Below the circular hall with the pillar were two similar rooms, composing the first story and the ground-floor, and above these three more. The tower was closed, so to speak, by a platform which rested on these six rooms like a stone cover, and a narrow watch-tower led up to the platform.

As they were obliged to pierce this wall in which the iron door was sealed to a depth of fifteen feet, it was thereby framed in a deep archway, which when the door was closed formed a porch six or seven feet deep, towards the bridge as well as towards the tower, and when it was open these two porches united to form the entrance arch. Set in the wall under the porch, towards the bridge, was a low gate with a Saint-Gilles bolt, leading into the corridor of the first story under the library. This was another difficulty for the besiegers. That side of the castle on the bridge looking towards the plateau ended in a perpendicular wall, and there the bridge was severed. The drawbridge set up against a low gate to connect it with the plateau, and which on account of the height of the latter could only be lowered like an inclined plane, led into the long corridor called the guard-room. The besiegers who found themselves in possession of this corridor would have been obliged to carry by main force the Saint-Gilles winding stairway that led to the second story, in order to reach the iron gate.

VI
THE LIBRARY

As to the library, it was an oblong room of the same length and width as the bridge, with a single door, and that the iron one. A false folding-door covered with green cloth, which only needed to be pushed, concealed within the entrance arch of the tower. The walls of the library were lined from floor to ceiling with glass bookcases in the fine taste of the seventeenth century cabinet-work, and lighted by six large windows, three on a side, – that is, one over each arch. Through these windows the interior of the room was visible from the height of the platform. Between the windows stood six marble busts on pedestals of carved oak, – Hermolaüs of Byzantium, the grammarian Athenæus of Naucratis, Suidas, Casaubon, Clovis, King of France, and his chancellor, Anachalus, – who for that matter was no more a chancellor than Clovis was a king.

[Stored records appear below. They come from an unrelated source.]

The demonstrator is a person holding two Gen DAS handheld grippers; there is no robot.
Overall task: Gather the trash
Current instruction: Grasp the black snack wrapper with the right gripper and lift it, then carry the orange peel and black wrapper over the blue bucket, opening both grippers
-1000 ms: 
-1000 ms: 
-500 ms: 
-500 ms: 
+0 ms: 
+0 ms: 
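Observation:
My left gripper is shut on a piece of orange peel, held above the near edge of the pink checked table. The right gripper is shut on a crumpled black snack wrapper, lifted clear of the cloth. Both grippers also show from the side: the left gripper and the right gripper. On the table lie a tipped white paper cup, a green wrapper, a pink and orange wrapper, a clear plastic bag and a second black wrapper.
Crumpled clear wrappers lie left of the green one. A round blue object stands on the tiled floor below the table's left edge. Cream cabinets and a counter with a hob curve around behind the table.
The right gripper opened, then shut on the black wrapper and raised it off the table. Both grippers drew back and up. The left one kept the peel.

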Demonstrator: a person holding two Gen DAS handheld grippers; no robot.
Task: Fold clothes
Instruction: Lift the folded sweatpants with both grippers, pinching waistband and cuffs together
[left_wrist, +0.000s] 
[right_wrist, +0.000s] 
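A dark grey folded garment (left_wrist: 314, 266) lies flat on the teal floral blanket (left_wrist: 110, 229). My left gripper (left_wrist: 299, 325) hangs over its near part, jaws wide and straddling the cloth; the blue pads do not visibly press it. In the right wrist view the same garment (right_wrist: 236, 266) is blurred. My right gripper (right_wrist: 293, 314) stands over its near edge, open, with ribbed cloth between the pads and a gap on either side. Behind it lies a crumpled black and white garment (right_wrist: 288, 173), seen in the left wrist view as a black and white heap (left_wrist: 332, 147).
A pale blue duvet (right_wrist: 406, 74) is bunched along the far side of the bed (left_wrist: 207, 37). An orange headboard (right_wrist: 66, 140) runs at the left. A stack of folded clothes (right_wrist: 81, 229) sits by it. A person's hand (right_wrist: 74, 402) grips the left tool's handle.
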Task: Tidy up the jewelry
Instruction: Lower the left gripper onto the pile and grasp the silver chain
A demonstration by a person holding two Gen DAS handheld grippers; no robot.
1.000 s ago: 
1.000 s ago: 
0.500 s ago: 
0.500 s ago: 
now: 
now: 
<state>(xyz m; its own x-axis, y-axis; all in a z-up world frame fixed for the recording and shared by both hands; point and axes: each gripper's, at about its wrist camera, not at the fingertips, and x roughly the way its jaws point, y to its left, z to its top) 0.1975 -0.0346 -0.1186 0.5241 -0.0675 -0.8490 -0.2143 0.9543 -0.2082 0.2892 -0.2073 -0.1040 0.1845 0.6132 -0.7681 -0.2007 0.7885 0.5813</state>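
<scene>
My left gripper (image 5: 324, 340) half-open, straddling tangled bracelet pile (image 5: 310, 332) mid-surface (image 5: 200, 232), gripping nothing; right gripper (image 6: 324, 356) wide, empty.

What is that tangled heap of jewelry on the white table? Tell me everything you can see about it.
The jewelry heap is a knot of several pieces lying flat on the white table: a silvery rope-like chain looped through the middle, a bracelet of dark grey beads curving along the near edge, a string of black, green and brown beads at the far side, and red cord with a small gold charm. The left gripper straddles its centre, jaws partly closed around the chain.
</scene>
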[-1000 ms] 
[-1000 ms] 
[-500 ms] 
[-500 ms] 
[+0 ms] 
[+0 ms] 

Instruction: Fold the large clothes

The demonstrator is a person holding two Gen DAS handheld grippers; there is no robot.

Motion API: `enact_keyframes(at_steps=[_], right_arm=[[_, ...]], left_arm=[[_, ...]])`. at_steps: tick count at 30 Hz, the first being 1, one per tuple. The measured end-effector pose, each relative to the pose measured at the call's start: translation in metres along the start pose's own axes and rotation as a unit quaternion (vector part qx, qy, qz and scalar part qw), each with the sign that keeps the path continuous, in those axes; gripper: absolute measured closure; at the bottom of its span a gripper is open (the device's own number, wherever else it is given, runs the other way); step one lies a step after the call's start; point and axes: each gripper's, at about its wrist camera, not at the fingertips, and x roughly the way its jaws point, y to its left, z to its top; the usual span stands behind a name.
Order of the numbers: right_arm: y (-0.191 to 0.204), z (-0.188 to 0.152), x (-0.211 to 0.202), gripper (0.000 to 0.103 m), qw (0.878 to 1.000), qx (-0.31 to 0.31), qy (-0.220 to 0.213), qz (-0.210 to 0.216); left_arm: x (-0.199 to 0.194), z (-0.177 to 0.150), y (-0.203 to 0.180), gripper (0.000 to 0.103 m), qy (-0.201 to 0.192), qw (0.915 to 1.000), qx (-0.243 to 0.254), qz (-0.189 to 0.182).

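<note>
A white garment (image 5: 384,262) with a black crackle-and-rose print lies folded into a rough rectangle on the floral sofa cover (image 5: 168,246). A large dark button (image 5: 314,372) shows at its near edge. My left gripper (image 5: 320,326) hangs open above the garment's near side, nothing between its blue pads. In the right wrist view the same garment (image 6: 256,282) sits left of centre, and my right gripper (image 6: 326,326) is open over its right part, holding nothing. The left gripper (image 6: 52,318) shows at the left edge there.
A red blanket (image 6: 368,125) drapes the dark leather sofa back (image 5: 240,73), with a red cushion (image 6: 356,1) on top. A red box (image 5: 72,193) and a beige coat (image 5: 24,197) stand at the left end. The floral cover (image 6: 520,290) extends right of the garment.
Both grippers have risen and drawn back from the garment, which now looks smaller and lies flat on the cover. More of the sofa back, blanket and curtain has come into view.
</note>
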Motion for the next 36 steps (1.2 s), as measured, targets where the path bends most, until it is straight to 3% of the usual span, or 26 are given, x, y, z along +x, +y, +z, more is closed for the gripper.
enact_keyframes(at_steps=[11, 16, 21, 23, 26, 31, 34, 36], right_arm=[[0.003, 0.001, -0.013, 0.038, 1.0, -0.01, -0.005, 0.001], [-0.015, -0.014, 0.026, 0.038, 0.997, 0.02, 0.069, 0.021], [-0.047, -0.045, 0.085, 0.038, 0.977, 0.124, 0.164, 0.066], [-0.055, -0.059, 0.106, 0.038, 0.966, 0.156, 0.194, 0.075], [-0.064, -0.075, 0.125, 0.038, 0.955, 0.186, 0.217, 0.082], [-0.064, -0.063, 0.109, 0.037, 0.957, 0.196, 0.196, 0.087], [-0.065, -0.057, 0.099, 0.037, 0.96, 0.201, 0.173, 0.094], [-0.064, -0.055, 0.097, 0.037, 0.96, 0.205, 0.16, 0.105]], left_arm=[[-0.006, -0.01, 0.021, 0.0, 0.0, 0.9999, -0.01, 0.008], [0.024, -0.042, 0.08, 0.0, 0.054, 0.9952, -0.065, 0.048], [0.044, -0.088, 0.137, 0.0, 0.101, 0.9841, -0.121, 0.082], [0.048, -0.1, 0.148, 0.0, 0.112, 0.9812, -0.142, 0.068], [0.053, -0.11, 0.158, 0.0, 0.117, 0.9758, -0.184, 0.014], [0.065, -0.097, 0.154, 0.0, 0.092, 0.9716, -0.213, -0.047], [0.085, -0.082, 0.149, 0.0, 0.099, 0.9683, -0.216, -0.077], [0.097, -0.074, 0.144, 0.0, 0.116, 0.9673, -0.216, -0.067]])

There were various books in the library. One has remained famous. It was an ancient quarto, enriched with prints, with the title "Saint Bartholomew" in large letters, together with the sub-title, "Gospel according to Saint Bartholomew, preceded by a dissertation by Pantoenus, Christian philosopher, on the question as to whether this Gospel should be considered apocryphal, and whether Saint Bartholomew is identical with Nathanal." This book, supposed to be a unique copy, was placed on a reading-desk in the middle of the library. In the last century people came to see it as a curiosity.